[Foundation-l] Community draft of language proposal policy

Tim Starling tstarling at wikimedia.org
Fri Sep 5 12:36:52 UTC 2008


Milos Rancic wrote:
> On Fri, Sep 5, 2008 at 1:02 PM, Tim Starling <tstarling at wikimedia.org> wrote:
>> RFC 4646 is a superset of ISO 639. An RFC 4646 language tag typically
>> consists of an ISO 639 code, optionally follwed by hyphen-separated
>> subtags, which identify regional variations (such as en-AU), scripts (such
>> as sr-Latn) or dialects recognised by IANA but not by the ISO 639
>> authority (mostly obsolete with ISO 639-3). It also allows the
>> construction of private-use language subtags, prefixed by "x-".
>>
>> RFC 4646 is the standard in computing, because it's often useful to be as
>> precise as possible when identifying language variations.

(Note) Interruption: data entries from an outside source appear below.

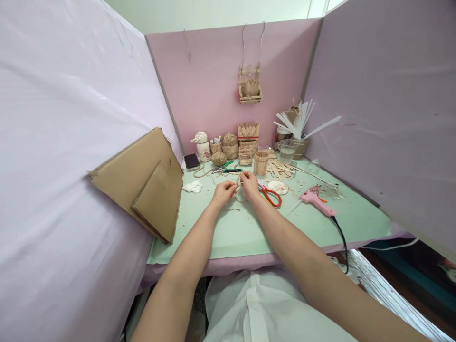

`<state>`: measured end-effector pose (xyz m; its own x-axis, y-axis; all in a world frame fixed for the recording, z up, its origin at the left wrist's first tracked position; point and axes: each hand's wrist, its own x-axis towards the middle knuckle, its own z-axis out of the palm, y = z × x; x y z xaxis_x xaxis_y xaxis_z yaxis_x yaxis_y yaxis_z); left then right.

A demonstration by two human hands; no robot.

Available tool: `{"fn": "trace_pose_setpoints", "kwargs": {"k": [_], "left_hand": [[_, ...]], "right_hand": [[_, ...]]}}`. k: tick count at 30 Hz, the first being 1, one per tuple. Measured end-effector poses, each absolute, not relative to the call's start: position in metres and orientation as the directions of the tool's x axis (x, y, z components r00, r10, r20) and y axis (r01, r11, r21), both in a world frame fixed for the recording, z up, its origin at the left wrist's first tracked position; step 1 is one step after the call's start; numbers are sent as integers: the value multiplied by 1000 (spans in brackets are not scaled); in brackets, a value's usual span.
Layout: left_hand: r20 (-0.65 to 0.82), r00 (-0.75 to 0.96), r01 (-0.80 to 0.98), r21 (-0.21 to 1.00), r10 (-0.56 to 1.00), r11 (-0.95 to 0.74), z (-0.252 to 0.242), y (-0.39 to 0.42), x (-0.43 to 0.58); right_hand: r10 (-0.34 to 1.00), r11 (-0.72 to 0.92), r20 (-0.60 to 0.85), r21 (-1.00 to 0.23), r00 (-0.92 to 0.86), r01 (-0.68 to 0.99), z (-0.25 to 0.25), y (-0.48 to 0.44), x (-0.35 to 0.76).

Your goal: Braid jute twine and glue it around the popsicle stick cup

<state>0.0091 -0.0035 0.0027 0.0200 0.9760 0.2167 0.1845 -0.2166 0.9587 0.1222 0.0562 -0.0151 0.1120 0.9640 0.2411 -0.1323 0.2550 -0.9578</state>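
Note:
Over the middle of the green table, my left hand (224, 192) pinches a thin strand of twine (238, 179) between its fingertips. Close by on the right, my right hand (248, 182) is closed on the same strand, a little higher. A loop of it hangs below my fingers. Red-handled scissors (272, 195) lie just right of my right hand, their blades partly hidden by it. Pliers with dark and green handles (231, 170) lie just beyond my hands. Farther back sits a ball of twine (218, 158).
A round stick cup (261, 163), loose wooden sticks (280, 168) and a white lid (278, 187) lie beyond the scissors. A pink glue gun (318, 203) with its cord is at right, a water cup (287, 151) behind. Cardboard (142, 185) leans at left.

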Motion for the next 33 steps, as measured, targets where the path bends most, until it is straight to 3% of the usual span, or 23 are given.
{"fn": "trace_pose_setpoints", "kwargs": {"k": [4,14,21,26,33], "left_hand": [[176,-29,129,977,984,-171,2,-2,8],[137,-65,38,990,988,-134,3,-2,5],[172,-52,82,983,984,-167,1,1,2],[161,-88,67,986,983,-155,3,1,4],[162,-35,89,983,986,-158,4,0,7]], "right_hand": [[974,222,205,-946,96,-237,-8,49,119],[998,65,68,-958,1,-280,-4,44,117],[966,99,145,-971,-212,-216,-3,37,120],[975,131,162,-972,-151,-196,-6,40,120],[987,159,147,-965,70,-207,-15,52,122]]}}
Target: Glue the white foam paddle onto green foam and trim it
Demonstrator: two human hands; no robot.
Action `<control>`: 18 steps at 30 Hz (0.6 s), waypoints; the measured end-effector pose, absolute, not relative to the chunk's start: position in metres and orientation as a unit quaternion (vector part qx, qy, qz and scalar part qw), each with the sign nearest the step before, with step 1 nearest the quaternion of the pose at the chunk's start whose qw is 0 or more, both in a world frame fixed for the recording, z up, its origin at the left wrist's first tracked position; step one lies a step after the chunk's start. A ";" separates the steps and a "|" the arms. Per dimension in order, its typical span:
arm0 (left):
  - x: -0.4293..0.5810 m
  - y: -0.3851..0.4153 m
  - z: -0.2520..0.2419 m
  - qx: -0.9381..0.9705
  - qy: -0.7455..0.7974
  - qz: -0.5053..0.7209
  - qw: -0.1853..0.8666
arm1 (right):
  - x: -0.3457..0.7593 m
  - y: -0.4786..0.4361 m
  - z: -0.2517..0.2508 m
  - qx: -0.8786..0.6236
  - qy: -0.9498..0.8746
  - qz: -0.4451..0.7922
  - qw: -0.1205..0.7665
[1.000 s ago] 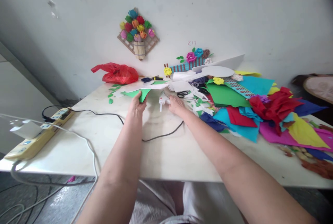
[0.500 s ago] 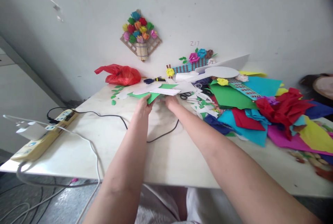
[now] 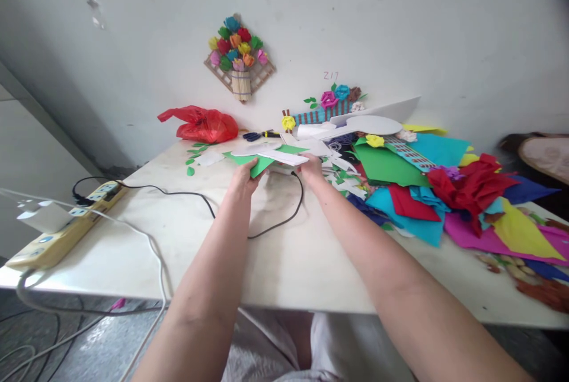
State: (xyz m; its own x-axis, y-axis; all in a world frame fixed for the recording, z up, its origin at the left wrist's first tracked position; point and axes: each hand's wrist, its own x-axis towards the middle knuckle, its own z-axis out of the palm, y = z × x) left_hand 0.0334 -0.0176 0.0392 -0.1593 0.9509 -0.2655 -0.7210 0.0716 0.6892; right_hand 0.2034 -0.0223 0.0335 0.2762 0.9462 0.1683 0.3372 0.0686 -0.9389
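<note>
My left hand (image 3: pixel 245 177) is closed on the near left corner of a green sheet (image 3: pixel 251 163), thumb on top. White pieces (image 3: pixel 284 158) lie across the green sheet, above the table's middle. My right hand (image 3: pixel 313 169) is at the right end of these pieces, its fingers bent and partly hidden, so what it grips cannot be made out. A black cable end shows beneath the sheets, just left of my right hand. White and green scraps (image 3: pixel 344 179) lie to the right of that hand.
Coloured paper (image 3: pixel 391 166) is heaped on the right. A red plastic bag (image 3: pixel 207 125) and scissors (image 3: pixel 252 137) lie at the back. A yellow power strip (image 3: pixel 66 228) with cables is at the left. A flower basket decoration (image 3: pixel 241 84) hangs on the wall.
My right hand has moved right, from under the sheets to their right end. More of the black cable now shows. The view has shifted slightly.
</note>
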 end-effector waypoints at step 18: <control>0.023 -0.026 0.035 0.320 0.385 0.611 0.613 | 0.197 -0.041 0.046 -0.400 -0.419 0.592 0.560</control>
State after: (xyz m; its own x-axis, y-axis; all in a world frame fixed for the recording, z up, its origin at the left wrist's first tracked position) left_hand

The original
>> version of this language identification scheme was published in 1995 as
>> RFC 1766.
> 
> And one more question, just to be sure: Internet standards (like
> HTML/XML language tags or so) are using RFC 4646 codes, not ISO 639?

Yes. HTML 4.01 references RFC 1766 (the 1995 version) and XML 1.0
references RFC 3066 (the 2001 version). A W3C article on the subject [1]
states that the most recent RFC in the BCP 47 series is the preferred
standard for XML and HTML documents, currently RFC 4646.